First prepare to work, enter the mobile phone version of QQ space, Analysis page:

We found that the mobile version of the paging mode is to use the Waterfall Flow page (see more), rather than the traditional paging mode, so we need to analyze the click "View More" when the request sent:

As you can see, the xhr in the red box above is the one that was sent when you clicked "View more" and we further analyzed:

, the request URL in the Red box and request headers are the information we need, first we add the header headers to the code:

1headers = {2     'Accept':'text/html,application/xhtml+xml,application/xml;q=0.9,image/webp,image/apng,*/*;q=0.8',3     'accept-encoding':'gzip, deflate, BR',4     'Accept-language':'zh-cn,zh;q=0.8',5     'Cache-control':'max-age=0',6     'Cookies':'xxxxxx',7     'upgrade-insecure-requests':'1',8     'user-agent':'mozilla/5.0 (Linux; Android 6.0; Nexus 5 build/mra58n) applewebkit/537.36 (khtml, like Gecko) chrome/60.0.3112.113 Mobile safari/537.36'9}

Because the cookie is too long omitted here.

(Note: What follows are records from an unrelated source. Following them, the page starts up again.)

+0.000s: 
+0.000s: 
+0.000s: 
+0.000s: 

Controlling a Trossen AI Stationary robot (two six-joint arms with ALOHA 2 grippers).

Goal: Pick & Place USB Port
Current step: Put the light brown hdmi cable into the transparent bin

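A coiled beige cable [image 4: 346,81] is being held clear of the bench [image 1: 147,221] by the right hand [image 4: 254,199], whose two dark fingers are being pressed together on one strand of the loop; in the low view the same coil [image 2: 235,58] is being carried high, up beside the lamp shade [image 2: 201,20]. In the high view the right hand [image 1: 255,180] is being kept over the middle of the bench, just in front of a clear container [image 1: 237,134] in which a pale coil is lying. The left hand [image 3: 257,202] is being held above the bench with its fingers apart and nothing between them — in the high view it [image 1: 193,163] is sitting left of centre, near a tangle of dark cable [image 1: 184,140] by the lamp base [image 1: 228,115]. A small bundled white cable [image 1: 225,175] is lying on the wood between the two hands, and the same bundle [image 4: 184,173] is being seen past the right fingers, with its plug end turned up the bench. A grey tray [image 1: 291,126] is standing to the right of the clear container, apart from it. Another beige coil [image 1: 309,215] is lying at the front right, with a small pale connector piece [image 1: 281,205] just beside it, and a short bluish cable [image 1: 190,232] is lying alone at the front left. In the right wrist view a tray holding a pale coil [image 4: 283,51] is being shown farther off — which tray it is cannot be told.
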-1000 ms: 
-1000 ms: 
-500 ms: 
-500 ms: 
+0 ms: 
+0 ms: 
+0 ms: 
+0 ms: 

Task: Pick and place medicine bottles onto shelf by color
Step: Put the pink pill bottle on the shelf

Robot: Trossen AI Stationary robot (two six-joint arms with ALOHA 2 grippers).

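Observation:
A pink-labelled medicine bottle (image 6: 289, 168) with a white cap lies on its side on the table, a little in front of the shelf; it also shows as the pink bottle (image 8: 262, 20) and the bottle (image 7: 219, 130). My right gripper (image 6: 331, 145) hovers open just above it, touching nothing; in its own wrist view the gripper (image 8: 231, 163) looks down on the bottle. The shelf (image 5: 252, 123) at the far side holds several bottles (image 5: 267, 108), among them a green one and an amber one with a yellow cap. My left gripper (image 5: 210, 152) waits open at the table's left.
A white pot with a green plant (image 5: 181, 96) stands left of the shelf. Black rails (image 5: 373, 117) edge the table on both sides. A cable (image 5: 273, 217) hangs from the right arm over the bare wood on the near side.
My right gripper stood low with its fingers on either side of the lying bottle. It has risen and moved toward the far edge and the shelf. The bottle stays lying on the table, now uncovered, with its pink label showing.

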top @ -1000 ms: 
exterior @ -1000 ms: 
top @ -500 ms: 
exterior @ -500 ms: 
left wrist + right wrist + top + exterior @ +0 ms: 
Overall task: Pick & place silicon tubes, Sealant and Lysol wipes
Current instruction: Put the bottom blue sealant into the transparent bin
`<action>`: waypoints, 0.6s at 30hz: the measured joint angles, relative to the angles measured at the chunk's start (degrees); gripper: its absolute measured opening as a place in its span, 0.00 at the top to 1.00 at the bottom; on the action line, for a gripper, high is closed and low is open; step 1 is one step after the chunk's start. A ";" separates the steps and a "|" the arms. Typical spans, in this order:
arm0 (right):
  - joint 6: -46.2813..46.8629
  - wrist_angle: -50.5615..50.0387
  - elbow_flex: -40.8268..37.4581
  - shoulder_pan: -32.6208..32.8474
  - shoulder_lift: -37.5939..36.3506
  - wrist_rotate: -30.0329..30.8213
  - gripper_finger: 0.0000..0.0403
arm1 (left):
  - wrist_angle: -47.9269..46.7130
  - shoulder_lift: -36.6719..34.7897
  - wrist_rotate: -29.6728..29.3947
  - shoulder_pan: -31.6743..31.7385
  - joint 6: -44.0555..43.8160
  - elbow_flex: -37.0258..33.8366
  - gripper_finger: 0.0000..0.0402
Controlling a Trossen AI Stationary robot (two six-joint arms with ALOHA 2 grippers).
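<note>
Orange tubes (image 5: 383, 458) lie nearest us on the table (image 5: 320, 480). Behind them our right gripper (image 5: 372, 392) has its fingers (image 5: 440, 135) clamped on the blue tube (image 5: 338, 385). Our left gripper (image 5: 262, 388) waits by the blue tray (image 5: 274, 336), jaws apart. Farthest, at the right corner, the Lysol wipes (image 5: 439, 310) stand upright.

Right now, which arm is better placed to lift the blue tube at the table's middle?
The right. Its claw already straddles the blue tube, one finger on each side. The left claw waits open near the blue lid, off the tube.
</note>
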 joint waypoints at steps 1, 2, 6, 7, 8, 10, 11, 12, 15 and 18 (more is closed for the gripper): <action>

Further analysis of the request URL:

After analysis, the key lies in the red line of two places, the number of%3d behind the representative said the number, the range of 0-1758 (I have a total of 1758 said-. -), count represents the number of performs requests loaded, and the test learns that the maximum is count=40.

To access this URL, we find that we have returned a page full of JSON data :

Thus, we can probably determine the crawler's writing ideas, access to this URL, the maximum load of 40 units, loop to 1758, parse each access to the resulting JSON data can crawl our space to say say and picture information.

  

QQ Space Python crawler (1)---website analysis

Related Article

Contact Us

The content source of this page is from Internet, which doesn't represent Alibaba Cloud's opinion; products and services mentioned on that page don't have any relationship with Alibaba Cloud. If the content of the page makes you feel confusing, please write us an email, we will handle the problem within 5 days after receiving your email.

If you find any instances of plagiarism from the community, please send an email to: info-contact@alibabacloud.com and provide relevant evidence. A staff member will contact you within 5 working days.

A Free Trial That Lets You Build Big!

Start building with 50+ products and up to 12 months usage for Elastic Compute Service

  • Sales Support

    1 on 1 presale consultation

  • After-Sales Support

    24/7 Technical Support 6 Free Tickets per Quarter Faster Response

  • Alibaba Cloud offers highly flexible support services tailored to meet your exact needs.